Work task: Return all lines of the records that contain the word "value".

Extracted information:
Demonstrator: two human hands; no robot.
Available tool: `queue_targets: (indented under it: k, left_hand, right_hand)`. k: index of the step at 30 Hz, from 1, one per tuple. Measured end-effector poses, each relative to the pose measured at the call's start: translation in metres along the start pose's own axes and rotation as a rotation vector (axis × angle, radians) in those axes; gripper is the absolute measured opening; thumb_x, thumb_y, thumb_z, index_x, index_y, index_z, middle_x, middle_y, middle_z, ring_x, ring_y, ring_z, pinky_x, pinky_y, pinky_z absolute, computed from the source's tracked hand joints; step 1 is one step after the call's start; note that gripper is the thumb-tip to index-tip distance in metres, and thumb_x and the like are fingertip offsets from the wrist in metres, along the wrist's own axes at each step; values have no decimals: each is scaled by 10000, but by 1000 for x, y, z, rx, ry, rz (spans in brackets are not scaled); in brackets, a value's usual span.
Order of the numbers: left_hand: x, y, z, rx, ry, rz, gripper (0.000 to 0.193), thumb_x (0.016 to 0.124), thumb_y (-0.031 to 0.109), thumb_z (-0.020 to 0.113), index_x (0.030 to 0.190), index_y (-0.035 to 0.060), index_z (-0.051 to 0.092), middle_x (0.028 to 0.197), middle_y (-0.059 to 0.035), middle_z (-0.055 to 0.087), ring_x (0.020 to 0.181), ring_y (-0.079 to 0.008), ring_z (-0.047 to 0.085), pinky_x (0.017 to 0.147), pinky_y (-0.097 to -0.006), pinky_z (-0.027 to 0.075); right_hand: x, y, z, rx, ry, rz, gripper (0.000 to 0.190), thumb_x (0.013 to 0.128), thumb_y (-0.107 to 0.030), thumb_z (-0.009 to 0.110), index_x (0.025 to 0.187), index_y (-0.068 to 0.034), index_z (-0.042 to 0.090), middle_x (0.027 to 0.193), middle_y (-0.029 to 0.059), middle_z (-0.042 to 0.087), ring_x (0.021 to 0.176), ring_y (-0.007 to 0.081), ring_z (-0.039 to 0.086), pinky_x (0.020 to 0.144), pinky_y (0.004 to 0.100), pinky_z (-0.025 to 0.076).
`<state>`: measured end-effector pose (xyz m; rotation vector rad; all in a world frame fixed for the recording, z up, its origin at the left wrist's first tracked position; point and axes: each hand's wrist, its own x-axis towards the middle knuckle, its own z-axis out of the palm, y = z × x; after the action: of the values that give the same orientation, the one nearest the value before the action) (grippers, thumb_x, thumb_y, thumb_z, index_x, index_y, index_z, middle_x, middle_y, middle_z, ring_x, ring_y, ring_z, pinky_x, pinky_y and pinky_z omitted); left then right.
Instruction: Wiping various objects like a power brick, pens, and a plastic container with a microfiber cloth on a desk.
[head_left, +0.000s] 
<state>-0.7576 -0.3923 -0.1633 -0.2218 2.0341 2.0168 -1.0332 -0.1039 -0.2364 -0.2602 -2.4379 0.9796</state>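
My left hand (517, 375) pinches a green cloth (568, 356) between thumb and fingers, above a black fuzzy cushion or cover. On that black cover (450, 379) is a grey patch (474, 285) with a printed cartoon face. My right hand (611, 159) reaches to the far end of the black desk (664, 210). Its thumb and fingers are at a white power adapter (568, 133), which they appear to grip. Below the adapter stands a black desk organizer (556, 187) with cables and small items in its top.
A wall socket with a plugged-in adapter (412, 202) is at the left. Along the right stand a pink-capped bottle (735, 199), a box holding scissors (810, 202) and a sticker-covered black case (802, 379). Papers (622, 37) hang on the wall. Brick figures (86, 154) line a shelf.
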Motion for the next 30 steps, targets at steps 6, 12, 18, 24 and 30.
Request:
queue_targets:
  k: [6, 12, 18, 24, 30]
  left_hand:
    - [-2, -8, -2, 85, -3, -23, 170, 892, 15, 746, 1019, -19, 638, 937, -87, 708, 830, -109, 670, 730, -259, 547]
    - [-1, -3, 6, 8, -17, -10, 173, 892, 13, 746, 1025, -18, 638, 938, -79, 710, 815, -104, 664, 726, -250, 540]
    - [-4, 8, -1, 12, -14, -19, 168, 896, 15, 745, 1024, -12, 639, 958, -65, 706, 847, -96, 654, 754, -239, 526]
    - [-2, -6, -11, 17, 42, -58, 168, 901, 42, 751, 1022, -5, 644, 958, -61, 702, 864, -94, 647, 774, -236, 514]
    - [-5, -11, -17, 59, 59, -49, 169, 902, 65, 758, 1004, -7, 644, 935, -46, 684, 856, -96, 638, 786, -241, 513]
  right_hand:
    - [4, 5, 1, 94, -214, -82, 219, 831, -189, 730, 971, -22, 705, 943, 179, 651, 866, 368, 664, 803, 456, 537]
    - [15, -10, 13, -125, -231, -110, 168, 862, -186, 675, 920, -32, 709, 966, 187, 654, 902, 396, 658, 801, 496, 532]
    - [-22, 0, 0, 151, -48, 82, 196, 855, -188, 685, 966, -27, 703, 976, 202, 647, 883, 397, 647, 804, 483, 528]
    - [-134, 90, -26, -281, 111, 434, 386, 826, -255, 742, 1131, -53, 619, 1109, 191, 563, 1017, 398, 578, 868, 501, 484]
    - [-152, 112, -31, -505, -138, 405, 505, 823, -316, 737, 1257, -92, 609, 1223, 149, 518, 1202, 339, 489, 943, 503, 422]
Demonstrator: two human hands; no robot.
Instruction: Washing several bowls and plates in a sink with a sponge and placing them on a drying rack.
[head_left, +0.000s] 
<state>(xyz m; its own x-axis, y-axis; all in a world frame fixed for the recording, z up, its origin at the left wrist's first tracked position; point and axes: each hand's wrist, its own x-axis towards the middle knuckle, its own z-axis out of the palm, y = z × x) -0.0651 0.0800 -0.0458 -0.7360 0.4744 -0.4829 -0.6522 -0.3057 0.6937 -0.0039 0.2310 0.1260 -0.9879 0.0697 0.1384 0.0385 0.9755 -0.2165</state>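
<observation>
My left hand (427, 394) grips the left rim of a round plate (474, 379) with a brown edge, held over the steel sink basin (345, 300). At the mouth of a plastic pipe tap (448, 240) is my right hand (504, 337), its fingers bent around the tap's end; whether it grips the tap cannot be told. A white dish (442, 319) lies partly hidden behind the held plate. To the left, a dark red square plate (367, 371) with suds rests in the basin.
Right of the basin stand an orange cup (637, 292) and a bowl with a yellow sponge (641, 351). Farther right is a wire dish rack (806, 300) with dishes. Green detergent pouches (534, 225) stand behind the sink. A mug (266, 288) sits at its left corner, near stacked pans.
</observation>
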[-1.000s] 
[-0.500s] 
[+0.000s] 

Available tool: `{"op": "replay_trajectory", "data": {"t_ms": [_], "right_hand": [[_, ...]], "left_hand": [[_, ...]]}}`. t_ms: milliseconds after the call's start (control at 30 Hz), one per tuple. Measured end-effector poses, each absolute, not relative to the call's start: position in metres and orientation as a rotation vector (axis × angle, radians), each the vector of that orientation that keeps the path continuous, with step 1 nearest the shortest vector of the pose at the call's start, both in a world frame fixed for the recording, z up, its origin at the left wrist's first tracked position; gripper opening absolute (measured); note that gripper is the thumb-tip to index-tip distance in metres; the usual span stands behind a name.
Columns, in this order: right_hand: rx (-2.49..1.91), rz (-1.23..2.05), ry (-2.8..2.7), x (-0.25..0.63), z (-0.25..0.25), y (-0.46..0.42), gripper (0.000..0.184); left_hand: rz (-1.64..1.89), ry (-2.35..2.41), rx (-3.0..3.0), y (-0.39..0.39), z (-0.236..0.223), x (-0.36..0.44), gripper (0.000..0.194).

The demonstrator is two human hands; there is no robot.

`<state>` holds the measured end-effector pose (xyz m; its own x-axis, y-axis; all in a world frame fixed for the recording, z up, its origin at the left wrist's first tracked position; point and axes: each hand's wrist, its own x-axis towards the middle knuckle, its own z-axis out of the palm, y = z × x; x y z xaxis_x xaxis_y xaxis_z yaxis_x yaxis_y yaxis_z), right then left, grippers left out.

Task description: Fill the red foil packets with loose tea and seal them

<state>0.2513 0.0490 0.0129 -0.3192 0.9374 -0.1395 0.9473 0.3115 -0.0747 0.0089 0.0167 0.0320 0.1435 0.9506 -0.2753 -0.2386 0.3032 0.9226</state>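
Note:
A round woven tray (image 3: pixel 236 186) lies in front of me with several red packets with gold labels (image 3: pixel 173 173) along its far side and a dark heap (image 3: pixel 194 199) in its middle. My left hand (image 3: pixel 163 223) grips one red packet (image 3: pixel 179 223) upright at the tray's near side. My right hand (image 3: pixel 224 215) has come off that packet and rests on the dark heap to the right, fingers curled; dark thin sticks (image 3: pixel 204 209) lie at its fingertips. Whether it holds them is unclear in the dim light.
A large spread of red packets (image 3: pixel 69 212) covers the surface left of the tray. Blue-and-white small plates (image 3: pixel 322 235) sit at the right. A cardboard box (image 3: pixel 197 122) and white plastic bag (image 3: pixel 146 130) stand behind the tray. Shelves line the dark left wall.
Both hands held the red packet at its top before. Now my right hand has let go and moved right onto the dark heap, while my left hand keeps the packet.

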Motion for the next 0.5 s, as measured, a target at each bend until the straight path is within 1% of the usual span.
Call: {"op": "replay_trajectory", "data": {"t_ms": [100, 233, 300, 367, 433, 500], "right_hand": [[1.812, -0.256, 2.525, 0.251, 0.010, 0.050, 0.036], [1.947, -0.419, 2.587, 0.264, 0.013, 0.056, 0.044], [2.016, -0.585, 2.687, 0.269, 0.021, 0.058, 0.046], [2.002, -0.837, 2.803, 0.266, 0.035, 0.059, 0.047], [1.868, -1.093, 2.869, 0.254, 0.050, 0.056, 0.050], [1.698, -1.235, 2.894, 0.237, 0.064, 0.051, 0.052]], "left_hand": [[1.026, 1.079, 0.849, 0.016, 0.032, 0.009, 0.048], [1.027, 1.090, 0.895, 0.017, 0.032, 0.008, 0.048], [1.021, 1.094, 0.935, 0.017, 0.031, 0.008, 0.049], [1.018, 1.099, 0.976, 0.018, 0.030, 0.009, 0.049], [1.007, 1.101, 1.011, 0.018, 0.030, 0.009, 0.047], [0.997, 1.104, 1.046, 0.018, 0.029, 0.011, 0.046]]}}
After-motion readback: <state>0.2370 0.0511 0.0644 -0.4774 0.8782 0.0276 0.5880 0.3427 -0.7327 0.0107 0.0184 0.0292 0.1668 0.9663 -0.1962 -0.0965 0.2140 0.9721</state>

Response to this task:
Available tool: `queue_targets: (indented under it: k, left_hand, right_hand)`. k: index of the step at 30 Hz, from 1, one per tuple. Measured end-effector poses, each relative to the pose measured at the call's start: translation in metres along the start pose's own axes and rotation as a rotation vector (axis × angle, radians) in those axes; gripper is the absolute measured opening; thumb_x, thumb_y, thumb_z, index_x, index_y, index_z, middle_x, middle_y, middle_z, ring_x, ring_y, ring_z, pinky_x, pinky_y, pinky_z absolute, computed from the source's tracked hand joints; step 1 is one step after the call's start; note that gripper is the thumb-tip to index-tip distance in metres, and thumb_x and the like are fingertip offsets from the wrist in metres, along the wrist's own axes at each step; values have no decimals: each is scaled by 10000, but by 1000 for x, y, z, rx, ry, rz (spans in brackets are not scaled); in brackets, a value's usual span.
`<state>`: measured end-effector pose (xyz m; rotation vector rad; all in a world frame fixed for the recording, z up, its origin at the left wrist's first tracked position; point and axes: each hand's wrist, its own x-axis towards the middle knuckle, its own z-axis out of the palm, y = z × x; after the action: of the values that give the same orientation, the one nearest the value before the action) (grippers, thumb_x, thumb_y, thumb_z, index_x, index_y, index_z, middle_x, middle_y, middle_z, ring_x, ring_y, ring_z, pinky_x, pinky_y and pinky_z omitted); left then right.

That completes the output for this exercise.